A bare number is the only acceptable answer: how many lines of these entries include "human"?
-------- Excerpted records
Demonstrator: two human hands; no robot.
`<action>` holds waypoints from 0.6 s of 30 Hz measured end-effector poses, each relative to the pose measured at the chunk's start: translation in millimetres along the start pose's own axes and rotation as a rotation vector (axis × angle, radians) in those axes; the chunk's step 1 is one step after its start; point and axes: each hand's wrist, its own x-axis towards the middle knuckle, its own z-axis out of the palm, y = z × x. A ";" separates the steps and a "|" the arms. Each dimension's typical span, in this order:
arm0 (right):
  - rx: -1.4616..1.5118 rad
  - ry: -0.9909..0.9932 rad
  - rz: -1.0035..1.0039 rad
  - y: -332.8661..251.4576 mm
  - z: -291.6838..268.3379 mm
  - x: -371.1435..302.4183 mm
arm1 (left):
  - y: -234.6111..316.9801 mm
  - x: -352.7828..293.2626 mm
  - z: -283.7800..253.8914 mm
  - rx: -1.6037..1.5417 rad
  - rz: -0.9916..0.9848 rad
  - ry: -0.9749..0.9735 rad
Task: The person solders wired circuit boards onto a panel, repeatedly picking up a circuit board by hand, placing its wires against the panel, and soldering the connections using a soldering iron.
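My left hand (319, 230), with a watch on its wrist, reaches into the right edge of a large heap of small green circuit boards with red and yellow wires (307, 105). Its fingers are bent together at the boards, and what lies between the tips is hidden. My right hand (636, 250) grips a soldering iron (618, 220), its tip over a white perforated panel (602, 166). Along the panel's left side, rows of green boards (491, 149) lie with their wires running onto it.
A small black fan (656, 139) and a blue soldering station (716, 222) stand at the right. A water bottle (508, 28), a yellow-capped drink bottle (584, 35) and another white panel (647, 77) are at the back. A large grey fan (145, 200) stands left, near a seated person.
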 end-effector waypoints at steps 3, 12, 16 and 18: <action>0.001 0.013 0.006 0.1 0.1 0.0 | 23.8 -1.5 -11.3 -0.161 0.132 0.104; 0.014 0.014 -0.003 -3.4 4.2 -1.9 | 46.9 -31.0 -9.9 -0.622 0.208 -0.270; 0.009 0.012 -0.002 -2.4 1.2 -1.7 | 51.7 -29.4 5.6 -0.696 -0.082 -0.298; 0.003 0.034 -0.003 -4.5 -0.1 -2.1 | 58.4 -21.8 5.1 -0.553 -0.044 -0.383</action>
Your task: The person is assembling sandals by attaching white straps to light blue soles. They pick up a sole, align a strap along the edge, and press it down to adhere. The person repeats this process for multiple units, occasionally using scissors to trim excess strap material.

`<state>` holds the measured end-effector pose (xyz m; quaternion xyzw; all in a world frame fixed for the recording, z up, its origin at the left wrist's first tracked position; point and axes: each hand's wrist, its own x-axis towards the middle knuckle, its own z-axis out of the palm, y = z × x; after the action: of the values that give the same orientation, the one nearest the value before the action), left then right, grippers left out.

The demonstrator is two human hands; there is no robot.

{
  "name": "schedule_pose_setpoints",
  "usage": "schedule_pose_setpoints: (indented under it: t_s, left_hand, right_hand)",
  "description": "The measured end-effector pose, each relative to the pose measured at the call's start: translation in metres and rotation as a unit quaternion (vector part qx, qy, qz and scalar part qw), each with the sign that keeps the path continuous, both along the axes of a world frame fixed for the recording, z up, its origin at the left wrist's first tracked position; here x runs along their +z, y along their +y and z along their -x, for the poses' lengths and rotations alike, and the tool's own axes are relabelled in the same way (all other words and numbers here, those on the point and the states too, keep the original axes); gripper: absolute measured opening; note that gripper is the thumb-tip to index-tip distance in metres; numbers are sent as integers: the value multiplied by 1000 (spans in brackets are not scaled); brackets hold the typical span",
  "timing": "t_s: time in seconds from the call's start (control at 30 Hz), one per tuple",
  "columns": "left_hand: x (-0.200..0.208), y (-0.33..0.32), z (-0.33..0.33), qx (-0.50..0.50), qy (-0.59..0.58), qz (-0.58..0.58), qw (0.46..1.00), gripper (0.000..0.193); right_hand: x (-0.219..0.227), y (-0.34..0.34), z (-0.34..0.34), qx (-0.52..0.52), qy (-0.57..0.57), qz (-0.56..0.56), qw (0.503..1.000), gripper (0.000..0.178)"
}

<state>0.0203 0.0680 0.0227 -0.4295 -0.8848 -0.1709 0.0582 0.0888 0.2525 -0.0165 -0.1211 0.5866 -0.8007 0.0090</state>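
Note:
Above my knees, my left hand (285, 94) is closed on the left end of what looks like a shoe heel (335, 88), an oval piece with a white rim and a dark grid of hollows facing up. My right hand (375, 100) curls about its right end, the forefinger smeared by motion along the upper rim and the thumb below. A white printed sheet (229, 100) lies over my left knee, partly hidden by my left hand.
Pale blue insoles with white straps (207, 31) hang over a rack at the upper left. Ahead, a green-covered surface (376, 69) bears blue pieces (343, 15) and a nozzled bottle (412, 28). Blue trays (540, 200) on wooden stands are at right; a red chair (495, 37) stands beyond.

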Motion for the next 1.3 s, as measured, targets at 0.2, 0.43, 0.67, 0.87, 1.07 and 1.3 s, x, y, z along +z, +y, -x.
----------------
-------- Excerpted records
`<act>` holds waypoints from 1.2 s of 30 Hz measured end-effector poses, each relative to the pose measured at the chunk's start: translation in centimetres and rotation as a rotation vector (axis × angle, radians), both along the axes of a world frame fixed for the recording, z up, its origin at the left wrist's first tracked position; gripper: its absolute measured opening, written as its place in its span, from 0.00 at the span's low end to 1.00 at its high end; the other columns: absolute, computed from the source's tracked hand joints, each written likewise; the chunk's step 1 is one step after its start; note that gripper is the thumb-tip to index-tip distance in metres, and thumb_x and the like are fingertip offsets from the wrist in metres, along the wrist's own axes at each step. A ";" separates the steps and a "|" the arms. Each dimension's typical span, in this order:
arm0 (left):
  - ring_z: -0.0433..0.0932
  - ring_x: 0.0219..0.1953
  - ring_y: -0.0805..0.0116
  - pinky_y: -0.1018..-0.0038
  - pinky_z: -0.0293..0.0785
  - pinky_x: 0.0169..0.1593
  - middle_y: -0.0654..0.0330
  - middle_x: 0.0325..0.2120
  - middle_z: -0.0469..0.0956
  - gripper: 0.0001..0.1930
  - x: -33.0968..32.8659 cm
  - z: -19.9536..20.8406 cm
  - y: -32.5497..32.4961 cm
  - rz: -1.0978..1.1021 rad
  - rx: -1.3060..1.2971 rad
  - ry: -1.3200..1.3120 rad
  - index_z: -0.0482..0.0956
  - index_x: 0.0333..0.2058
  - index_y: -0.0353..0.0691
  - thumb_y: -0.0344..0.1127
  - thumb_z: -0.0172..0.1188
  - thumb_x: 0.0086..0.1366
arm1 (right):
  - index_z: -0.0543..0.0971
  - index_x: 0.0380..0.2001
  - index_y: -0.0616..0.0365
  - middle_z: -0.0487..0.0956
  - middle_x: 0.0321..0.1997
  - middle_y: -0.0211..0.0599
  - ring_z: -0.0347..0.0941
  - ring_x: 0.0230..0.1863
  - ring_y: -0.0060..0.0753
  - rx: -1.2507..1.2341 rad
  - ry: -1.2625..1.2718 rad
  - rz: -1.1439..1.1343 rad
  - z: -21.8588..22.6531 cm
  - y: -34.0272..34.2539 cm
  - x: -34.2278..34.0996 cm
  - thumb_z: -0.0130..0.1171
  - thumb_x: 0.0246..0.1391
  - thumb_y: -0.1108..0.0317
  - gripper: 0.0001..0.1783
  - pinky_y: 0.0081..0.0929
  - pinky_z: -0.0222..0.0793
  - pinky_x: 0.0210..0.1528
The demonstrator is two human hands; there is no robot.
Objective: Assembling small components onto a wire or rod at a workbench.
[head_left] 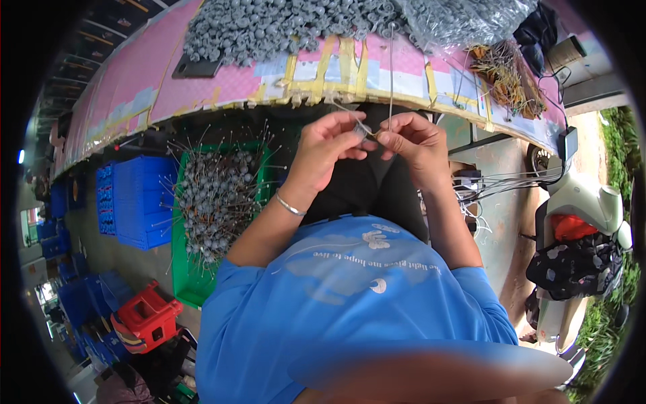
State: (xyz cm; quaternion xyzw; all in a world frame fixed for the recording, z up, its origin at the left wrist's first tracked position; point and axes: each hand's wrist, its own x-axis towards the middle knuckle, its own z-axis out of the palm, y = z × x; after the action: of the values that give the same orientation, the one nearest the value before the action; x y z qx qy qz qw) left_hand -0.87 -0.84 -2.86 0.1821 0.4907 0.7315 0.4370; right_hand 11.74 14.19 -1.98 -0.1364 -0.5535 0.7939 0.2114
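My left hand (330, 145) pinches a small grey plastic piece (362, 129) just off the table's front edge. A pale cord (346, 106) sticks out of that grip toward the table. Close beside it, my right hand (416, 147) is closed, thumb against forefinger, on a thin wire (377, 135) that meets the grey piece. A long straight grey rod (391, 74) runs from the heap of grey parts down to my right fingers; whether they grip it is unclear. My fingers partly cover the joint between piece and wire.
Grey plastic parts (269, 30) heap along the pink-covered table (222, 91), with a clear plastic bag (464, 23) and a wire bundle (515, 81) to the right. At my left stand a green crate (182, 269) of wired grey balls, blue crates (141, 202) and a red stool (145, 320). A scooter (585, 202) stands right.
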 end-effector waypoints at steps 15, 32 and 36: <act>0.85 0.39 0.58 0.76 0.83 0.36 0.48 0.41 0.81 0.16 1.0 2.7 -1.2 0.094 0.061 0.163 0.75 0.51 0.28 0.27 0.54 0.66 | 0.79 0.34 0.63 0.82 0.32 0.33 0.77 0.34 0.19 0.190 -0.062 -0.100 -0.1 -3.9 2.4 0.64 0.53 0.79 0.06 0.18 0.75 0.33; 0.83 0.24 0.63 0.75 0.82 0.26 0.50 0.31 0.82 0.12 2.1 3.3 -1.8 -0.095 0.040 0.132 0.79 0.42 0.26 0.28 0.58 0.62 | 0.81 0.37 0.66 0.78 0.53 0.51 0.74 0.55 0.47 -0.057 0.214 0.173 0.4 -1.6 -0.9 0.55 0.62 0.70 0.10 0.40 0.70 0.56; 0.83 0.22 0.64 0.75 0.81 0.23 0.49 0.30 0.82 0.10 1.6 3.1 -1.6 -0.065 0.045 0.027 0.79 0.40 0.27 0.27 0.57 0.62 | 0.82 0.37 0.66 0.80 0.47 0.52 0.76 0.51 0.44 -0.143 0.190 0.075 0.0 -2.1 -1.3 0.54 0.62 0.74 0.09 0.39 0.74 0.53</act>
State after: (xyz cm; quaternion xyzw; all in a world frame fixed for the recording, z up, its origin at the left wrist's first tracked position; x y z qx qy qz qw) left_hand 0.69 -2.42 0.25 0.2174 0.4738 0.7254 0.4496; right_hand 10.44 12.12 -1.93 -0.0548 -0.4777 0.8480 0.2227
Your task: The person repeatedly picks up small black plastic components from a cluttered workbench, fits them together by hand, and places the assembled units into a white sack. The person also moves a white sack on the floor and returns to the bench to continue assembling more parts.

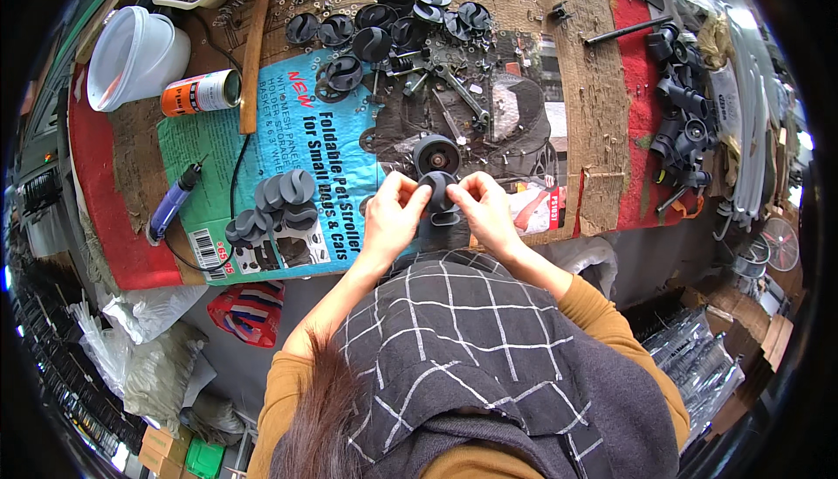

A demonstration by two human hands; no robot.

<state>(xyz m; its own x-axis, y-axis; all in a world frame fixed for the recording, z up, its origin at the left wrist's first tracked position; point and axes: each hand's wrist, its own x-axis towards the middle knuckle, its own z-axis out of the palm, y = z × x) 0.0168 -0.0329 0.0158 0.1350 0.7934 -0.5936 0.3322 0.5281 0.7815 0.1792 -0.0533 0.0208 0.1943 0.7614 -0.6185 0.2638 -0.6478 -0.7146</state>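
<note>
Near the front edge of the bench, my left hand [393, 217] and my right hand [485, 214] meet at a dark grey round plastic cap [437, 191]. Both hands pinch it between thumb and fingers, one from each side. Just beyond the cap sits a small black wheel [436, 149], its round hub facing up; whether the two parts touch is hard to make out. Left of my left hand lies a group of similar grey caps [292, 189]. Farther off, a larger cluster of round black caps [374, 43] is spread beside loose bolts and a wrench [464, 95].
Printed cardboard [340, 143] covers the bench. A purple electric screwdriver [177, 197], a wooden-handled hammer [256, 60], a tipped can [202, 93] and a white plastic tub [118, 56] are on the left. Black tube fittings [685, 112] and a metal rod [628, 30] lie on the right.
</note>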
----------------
Solution below.
4